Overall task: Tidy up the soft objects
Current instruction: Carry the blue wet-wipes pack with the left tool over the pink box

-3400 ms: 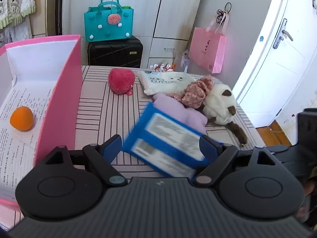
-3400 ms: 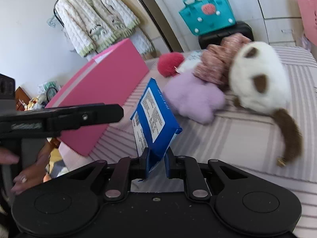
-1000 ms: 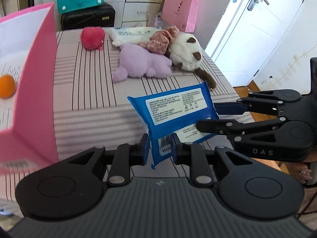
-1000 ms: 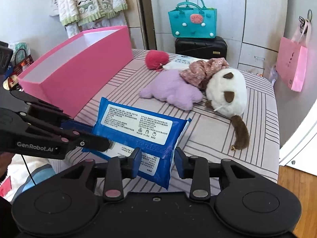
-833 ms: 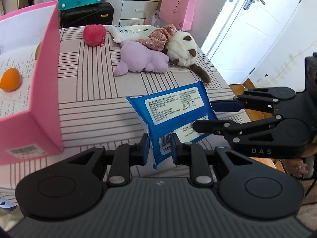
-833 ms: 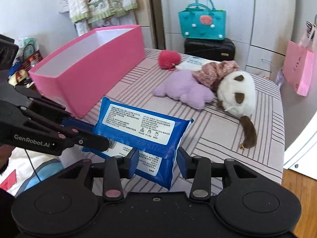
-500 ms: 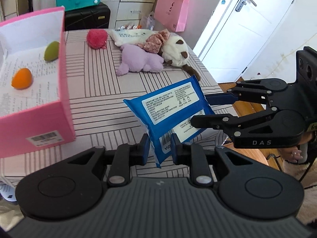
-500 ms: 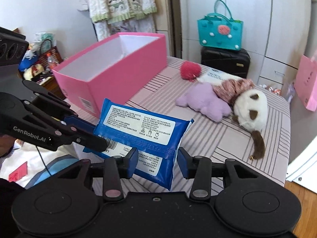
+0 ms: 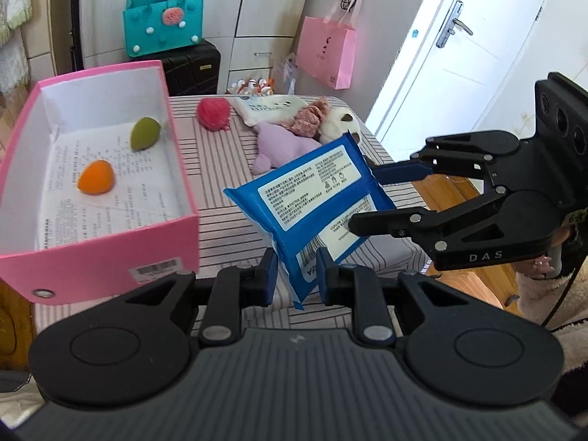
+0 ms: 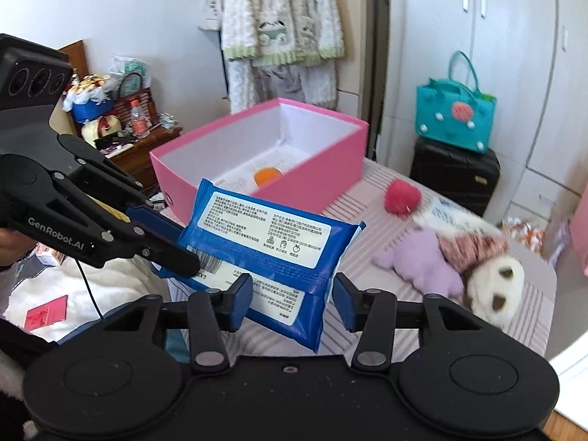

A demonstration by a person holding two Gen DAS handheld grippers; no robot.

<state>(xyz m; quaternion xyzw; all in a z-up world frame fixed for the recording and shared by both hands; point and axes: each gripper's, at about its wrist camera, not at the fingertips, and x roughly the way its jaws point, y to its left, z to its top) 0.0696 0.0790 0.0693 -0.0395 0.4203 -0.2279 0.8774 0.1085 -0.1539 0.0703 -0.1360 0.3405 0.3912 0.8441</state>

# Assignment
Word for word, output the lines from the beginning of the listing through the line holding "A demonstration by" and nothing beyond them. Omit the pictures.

# Exercise output
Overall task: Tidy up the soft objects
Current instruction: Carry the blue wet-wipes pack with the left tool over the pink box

-3400 ms: 
-3400 ms: 
-1000 ms: 
-1000 ms: 
-833 ms: 
-833 ms: 
-500 ms: 
-500 ms: 
+0 ms: 
+0 ms: 

A demonstration by a person holding two Gen DAS handheld grippers; no robot.

Work on this exercise has been completed.